__Your assignment__
Determine how many lines below contain the string "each" and give that number without anything else.

- - - - -

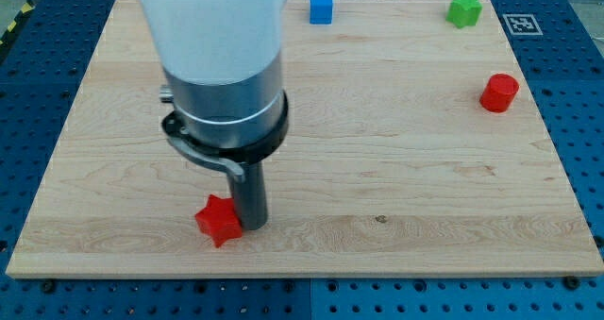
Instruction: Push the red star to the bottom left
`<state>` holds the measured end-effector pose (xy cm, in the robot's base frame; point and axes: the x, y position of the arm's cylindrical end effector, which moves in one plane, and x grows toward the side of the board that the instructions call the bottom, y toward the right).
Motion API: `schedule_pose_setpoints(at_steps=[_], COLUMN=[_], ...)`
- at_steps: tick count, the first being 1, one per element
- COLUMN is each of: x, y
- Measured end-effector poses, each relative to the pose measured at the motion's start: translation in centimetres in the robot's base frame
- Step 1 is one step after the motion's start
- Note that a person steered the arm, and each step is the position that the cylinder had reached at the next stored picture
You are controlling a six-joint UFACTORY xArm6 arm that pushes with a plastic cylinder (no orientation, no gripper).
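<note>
The red star (219,220) lies on the wooden board (377,150) towards the view's bottom left. My tip (251,226) is the lower end of a dark rod hanging from the big white and grey arm. It stands just right of the red star and touches its right side. The arm body hides the board above the star.
A blue cube (322,8) sits at the board's top edge near the middle. A green star-shaped block (464,10) is at the top right. A red cylinder (499,92) lies at the right side. A black-and-white marker tag (522,24) is beyond the top right corner.
</note>
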<state>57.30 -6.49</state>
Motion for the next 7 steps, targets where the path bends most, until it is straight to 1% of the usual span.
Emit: schedule_pose_setpoints(at_steps=[3, 5, 7], x=[2.5, 2.9, 2.9], y=[-4.9, -5.8, -10.7])
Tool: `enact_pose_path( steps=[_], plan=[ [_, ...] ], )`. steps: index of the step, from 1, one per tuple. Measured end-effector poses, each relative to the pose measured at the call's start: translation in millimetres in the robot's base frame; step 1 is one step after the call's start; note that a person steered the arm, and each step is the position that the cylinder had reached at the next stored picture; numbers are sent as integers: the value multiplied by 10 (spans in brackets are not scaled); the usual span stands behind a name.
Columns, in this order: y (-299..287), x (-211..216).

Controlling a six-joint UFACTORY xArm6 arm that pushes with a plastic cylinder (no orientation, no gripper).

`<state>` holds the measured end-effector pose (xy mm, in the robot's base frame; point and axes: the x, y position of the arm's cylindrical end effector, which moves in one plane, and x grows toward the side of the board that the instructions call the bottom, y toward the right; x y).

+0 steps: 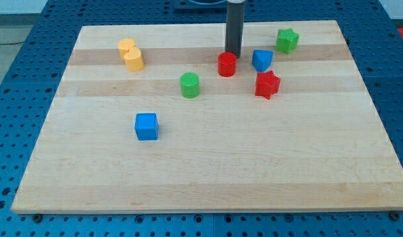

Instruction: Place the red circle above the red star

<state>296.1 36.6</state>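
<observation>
Wooden board (208,164), my tip (232,54) upright (touching red circle (227,64))

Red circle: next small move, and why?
Probably slide my tip round to the red circle's left side. It sits just behind it now; the red star lies right and lower, with the blue block directly between circle and goal spot.

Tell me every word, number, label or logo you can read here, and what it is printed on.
None can be read. The wooden board is bare wood grain. The blocks, such as the red circle, red star and blue cube, have plain coloured faces. The dark rod ending in my tip, just above the red circle, carries no visible marking.
</observation>
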Motion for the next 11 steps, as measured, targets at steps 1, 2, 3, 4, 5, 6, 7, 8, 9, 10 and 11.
enact_pose_path(
  steps=[1,2,3,4,5,6,7,8,9,10,11],
  plan=[
    [-230,-9],
    [-264,81],
    [15,155],
    [271,328],
    [281,409],
    [127,409],
    [-100,492],
    [-206,686],
    [-38,756],
    [261,756],
    [604,756]
  ],
)
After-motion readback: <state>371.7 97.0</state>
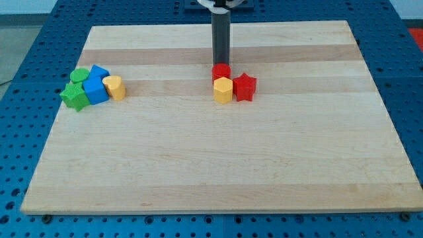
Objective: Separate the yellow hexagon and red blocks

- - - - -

__Exercise output__
4